Peter i Rebecca to nowojorskie małżeństwo po 40-ce. Ona jest redaktorką w czasopiśmie "Blue Light", on prowadzi galerię sztuki. Są zamożni, mieszkają w SoHo a ich jedyna córka Bea zrezygnowała ze studiów i wyjechała do Bostonu gdzie zatrudniła się jako barmanka - stanowi to dla rodziców problem i mniej lub bardziej świadomie szukają w sobie winy za to jak pokierowała swoim życiem. Wielkie uczucie z początków małżeństwa wypaliło się po ponad 20 latach wspólnego życia - Peter i Rebecca są razem bardziej z przyzwyczajenia niż z jakiegoś innego powodu.

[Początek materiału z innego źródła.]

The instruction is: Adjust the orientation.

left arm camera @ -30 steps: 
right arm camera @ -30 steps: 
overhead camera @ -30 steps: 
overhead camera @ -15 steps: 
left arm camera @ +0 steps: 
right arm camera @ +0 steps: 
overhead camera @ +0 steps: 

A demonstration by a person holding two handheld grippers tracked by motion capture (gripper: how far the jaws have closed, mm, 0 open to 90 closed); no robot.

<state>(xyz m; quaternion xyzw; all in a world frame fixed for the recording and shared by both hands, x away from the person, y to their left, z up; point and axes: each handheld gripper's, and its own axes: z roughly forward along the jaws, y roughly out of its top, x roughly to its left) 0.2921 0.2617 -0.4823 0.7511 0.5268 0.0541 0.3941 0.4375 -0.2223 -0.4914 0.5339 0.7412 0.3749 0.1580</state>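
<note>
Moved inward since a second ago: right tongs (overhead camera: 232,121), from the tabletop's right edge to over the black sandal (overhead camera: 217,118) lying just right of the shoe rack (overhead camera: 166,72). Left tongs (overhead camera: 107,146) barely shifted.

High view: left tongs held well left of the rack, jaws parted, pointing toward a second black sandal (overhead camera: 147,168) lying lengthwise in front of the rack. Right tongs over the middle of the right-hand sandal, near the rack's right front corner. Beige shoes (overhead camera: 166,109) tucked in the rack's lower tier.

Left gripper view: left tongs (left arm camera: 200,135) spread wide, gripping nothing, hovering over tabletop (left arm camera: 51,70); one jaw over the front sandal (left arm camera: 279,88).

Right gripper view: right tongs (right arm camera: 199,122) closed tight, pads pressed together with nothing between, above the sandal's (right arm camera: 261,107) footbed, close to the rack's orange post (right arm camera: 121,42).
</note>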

Ten zdawałoby się poukładany i stabilny świat zostanie zachwiany kiedy przyjedzie do nich młodszy brat Rebekki Ethen, zwany w rodzinie Myłkiem. Myłek jest dużo młodszy od siostry - urodził się, kiedy Rebecca była już prawie dorosła i przysparza rodzinie masę kłopotów. Bardzo zdolny, zmieniał kilkakrotnie szkoły, miał problemy z narkotykami, nie potrafi znaleźć dla siebie miejsca. Jego kilkudniowa wizyta w domu siostry i szwagra będzie miała ogromny wpływ na tego ostatniego. Peter będzie musiał przeanalizować kilka spraw, uporać się z problemami z przeszłości i podjąć pewne decyzje - zdawałoby się błahe wydarzenia postawią pod znakiem zapytania jego przyszłość z Rebeccą...

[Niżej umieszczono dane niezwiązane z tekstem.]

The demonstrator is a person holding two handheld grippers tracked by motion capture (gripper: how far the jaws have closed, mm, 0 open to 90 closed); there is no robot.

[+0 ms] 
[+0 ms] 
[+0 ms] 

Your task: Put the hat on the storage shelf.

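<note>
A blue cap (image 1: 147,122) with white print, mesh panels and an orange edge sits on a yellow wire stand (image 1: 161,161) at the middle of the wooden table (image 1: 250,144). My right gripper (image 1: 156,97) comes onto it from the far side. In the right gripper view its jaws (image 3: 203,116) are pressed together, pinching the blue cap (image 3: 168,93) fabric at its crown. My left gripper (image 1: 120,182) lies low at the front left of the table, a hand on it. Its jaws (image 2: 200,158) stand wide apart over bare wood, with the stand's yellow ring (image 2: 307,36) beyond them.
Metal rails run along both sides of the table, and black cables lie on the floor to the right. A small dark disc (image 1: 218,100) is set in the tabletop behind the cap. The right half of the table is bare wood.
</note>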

Peter to człowiek niezwykle skomplikowany - z jednej strony koneser sztuki, ma wyrobioną pewną pozycję w swojej branży a jego galeria odnosi sukcesy, ale przy tym niepewny swojej wartości, stawiający się w cieniu zmarłego przed wielu laty brata. Szuka niepowtarzalnego piękna - w filmach Felliniego, powieściach Manna i Fitzgeralda, muzyce Schuberta i Coltrane'a ale też w pracach młodych artystów, których spotyka w związku ze swoją pracą. Początkowa niechęć do Myłka zmienia się w pewnym momencie w niemal obsesyjne uwielbienie jego młodości, witalności i czysto fizycznej urody. Nie bez znaczenia jest tu fakt, że Matthew, brat, którego Peter darzył ogromnym przywiązaniem i którego starał się w dzieciństwie i wczesnej młodości naśladować był homoseksualistą. Niezdefiniowane do końca uczucia względem Myłka z jednej strony go przerażają, ale z drugiej dają mu poczucie więzi i bliskości ze zmarłym bratem.

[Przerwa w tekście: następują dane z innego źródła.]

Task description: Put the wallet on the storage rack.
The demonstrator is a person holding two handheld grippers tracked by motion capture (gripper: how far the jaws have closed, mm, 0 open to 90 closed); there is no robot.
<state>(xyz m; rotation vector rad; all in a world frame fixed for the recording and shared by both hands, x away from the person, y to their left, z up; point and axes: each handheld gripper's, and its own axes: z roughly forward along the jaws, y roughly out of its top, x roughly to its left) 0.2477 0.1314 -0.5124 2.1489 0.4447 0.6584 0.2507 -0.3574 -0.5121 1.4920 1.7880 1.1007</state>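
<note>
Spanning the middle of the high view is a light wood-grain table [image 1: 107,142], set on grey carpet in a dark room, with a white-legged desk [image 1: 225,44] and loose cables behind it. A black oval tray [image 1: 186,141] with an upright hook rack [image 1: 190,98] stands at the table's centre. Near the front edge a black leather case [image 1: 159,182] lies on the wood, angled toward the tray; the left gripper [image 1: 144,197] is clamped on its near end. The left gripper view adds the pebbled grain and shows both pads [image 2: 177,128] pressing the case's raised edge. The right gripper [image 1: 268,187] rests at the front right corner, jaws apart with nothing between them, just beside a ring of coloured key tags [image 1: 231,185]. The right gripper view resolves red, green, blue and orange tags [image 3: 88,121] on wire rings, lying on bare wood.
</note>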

Akcja powieści obejmuje zaledwie kilka dni, niecały tydzień - jeden z wielu w życiu Petera. Obserwujemy go w czasie przyjęcia, na które wypadało iść, w czasie odpoczynku, pracy oraz negocjacji z klientami i artystami, których chce pozyskać dla swojej galerii. Poznajemy osoby z jego najbliższego otoczenia, ludzi którzy pomimo nierzadko wieloletnich kontaktów tak naprawdę go nie znają - widzą tylko zewnętrzną otoczkę Petera Harrisa, sympatycznego i kulturalnego czterdziestokilkulatka.
Właściwie wszyscy bohaterowie skrywają jakieś drugie dno i nie można ich jednoznacznie ocenić - Rebecca próbująca zmienić brata, a przez to zatrzeć niepowodzenia wychowawcze względem własnej córki, Myłek, który niby chce zacząć życie od nowa, ale na dobrych chęciach kończy i Peter z jego wszystkimi lękami i uprzedzeniami.
Pomimo, że napisana przystępnym i łatwym językiem książka nie należy do lektur najłatwiejszych. To opowieść w której możemy dostrzec również wizualizację naszych własnych lęków i obaw. Bo podobnie jak Peter lękamy się odrzucenia, samotności, starości, śmierci...
I może właśnie dlatego warto po nią sięgnąć.